As part of the development of the Group and the growing focus on
platform delivery we have undertaken an organisational restructure
in the Pure division during the year to further align the
activities, reduce cost and increase the focus on the critical
projects for this business.
This year Pure has introduced a new mini version of its iconic
Evoke digital radio, the Evoke D2, while Bluetooth has been
introduced to selected digital radios to reflect the growing trend
for wireless streaming. Pure also expanded its new Jongo multiroom
speaker range by adding three tabletop wireless speakers, the Jongo
T2, T4 and T6. Jongo is the first multiroom speaker range that can
be used with any audio or radio app, thanks to the integration of
Imagination's Bluetooth Caskeid technology. Pure's in-car digital
radio range was boosted by a strategic relationship with the UK's
biggest car accessory retailer Halfords, which produced a range of
two exclusive 1-DIN car radios, the Highway 260DBi and the Highway
240Di.
Key international milestones included the launch of Pure's music
service, Pure Connect, in the US, the celebration of 10 years of
Pure digital radio in Switzerland and the ranging of Jongo in
around 1,500 Walmart stores in the US.
Outlook
Licensing activity remains strong and we expect to see good
performance in licensing during FY15 with high activity levels
across all of our IP portfolio. We expect the demand for our
graphics and video technologies to remain strong. The progress made
with MIPS and the confidence created in the customer base will
continue to drive the demand for our processor cores. Additionally
the opportunities in home connectivity and IoT provide a positive
environment for further development of our MIPS and Ensigma
licensing business. We also expect the newer technologies including
ray tracing (Wizard family) and vision (Raptor family) to make
growing contributions.
Based on licensing and design wins achieved during the year, we
expect to see shipment volumes increase during FY15 with growth
predominantly coming in the second half of the year. The active
licensing in MIPS is driving new SoC designs which will ultimately
create new volume. Whilst, as stated before, the historical MIPS
volume could be subject to some fluctuations, we expect for FY15
that it will be broadly flat. Non-MIPS volume will be driven by
continued growth of existing customers' designs, the timing of the
ramp-up for the new design-wins in the lower-end of the smartphone
categories and the shipment build-up in newer technologies
including Ensigma and Vision IP. We are confident that we will see
this volume exceeding 1b unit shipment over the next three years.

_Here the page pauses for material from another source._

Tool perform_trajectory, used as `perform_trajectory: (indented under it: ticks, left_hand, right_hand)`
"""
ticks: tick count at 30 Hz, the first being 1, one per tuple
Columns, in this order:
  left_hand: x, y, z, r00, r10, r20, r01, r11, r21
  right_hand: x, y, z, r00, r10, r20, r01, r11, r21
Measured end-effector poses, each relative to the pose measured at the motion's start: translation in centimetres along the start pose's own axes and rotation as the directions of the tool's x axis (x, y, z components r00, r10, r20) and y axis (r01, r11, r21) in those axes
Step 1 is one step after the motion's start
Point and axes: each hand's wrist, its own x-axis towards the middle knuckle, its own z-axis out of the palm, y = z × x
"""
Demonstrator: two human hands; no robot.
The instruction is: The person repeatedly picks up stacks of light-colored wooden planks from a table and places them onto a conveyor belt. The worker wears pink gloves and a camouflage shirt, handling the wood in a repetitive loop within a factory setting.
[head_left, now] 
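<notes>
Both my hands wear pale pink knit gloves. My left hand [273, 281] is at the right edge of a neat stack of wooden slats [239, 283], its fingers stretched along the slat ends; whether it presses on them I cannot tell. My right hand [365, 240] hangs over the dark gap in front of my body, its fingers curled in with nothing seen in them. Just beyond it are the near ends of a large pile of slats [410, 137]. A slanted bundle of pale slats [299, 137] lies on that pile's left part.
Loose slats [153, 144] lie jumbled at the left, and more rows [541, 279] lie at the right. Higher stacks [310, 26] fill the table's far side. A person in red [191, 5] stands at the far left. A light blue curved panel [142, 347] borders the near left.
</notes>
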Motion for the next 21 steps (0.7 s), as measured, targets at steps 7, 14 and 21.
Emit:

As all our IP families are increasingly making meaningful
contributions to our volume and revenues we plan to report a more
representative measure of our market penetration by reporting total
volume comprising the units of the multimedia, processor and
communications IP shipments.
The smartphone market was around 1b units in 2013, and is
expected to grow to around 1.4b by 2016. Given our strong existing
and growing partnerships across both of the important established
platforms, iOS and Android, and we continue to believe an ultimate
graphics market share of around 40% to 60% of the total smartphone
market remains a reasonable and realistic goal.
Progress with MIPS has been encouraging and we remain confident
in the opportunities for this business. The strong licensing
performance during last year and the visibly growing industry
engagement and support should be seen as a good indicator of the
progress being made. This is a long-term strategic investment which
we expect to create substantial value over a 4-5 year period.
Pure continues to showcase our technologies effectively and
drive some of our key IP offerings. The focus in the near term is
on wireless audio which is a major industry development area. The
product focus and the reorganisation changes we have made recently
are expected to improve Pure's financial performance.
The investments we have made over the last two years have
provided us with the required structures for growth. We expect the
growth in underlying operating expenses to be significantly lower
than previous years at around 10% in FY15.
Given that the vast majority of our revenue is transacted in
dollars, and while we have hedging policies in place, it should be
noted that significant foreign exchange rate fluctuations could
have an impact on our sterling reporting.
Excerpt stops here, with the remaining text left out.